Recorded information:
- Opening Delimiter -
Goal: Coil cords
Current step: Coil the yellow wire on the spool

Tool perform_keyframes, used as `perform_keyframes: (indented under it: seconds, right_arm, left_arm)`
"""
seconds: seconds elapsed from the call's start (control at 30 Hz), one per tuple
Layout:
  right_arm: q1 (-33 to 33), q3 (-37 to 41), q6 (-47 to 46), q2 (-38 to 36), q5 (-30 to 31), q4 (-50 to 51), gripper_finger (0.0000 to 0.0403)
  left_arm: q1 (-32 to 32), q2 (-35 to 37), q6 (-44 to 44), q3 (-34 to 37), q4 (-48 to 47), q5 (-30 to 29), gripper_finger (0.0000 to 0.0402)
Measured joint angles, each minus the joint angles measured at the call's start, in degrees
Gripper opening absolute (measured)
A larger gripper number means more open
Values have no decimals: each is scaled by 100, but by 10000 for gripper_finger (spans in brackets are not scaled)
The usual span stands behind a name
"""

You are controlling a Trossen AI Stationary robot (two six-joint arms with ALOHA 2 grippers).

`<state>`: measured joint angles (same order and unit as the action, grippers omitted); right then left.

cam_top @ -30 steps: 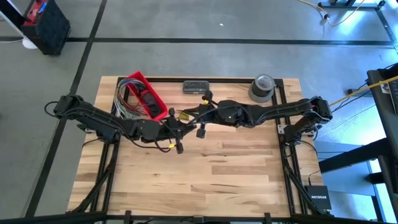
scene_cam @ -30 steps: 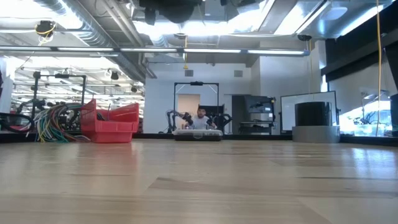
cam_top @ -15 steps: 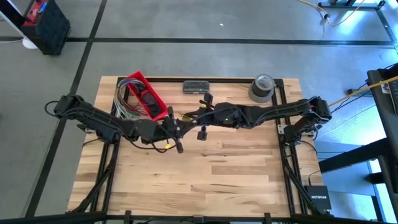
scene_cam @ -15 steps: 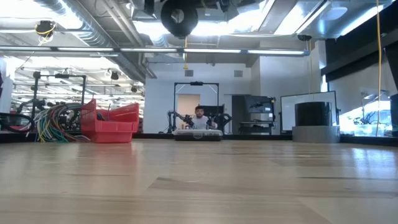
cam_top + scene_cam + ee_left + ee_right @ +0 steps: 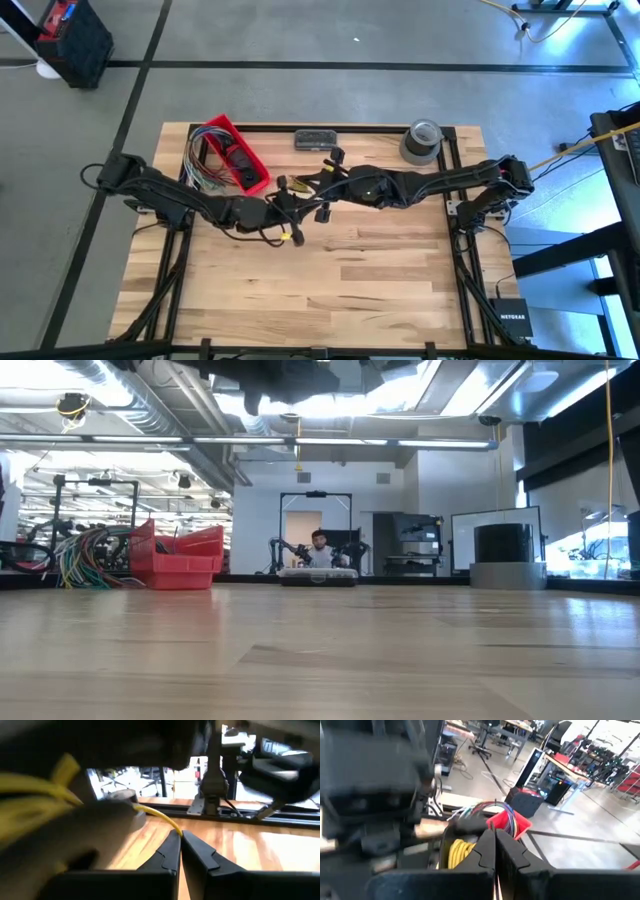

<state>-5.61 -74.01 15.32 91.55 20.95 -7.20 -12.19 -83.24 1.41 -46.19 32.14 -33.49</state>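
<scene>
Both arms meet over the tabletop (image 5: 380,280) just inside its back edge, beside the red bin (image 5: 235,155). There the left gripper (image 5: 181,835) has its jaws closed on a thin yellow cord (image 5: 155,815) that runs up to its fingertips. The right gripper (image 5: 495,832) is pressed shut too, with yellow loops (image 5: 457,852) close behind it, though I cannot tell if it pinches anything. The cord looks light, limp and easy to slip, so it is probably best taken near a loop's crossing.

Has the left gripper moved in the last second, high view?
Yes. The left gripper has shifted slightly right and toward the back of the table, ending nearer the red bin and the right gripper.
</scene>
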Motion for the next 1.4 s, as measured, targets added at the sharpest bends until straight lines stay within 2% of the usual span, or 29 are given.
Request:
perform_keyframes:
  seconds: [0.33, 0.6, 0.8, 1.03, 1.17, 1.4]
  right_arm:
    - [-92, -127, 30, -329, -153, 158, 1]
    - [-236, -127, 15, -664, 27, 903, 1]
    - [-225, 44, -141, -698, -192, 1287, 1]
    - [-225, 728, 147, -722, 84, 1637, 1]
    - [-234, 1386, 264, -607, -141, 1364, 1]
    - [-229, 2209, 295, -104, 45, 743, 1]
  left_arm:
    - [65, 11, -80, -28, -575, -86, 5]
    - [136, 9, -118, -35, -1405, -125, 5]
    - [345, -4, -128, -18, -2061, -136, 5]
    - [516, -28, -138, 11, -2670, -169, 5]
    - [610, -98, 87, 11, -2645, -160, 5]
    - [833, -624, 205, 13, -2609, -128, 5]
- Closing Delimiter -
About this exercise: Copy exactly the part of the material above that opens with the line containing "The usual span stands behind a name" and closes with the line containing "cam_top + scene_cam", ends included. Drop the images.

Solution for this exercise:
The usual span stands behind a name
"""

You are controlling a Trossen AI Stationary robot (two six-joint arms with ALOHA 2 grippers).

`<state>`: measured joint angles (same order and unit as the action, grippers omitted); right then left.

cam_top @ -30 steps: 
scene_cam @ -30 steps: 
cam_top @ -15 steps: 
scene_cam @ -15 steps: 
cam_top + scene_cam + ee_left + ee_right @ +0 steps: 

No more work remains on this exercise.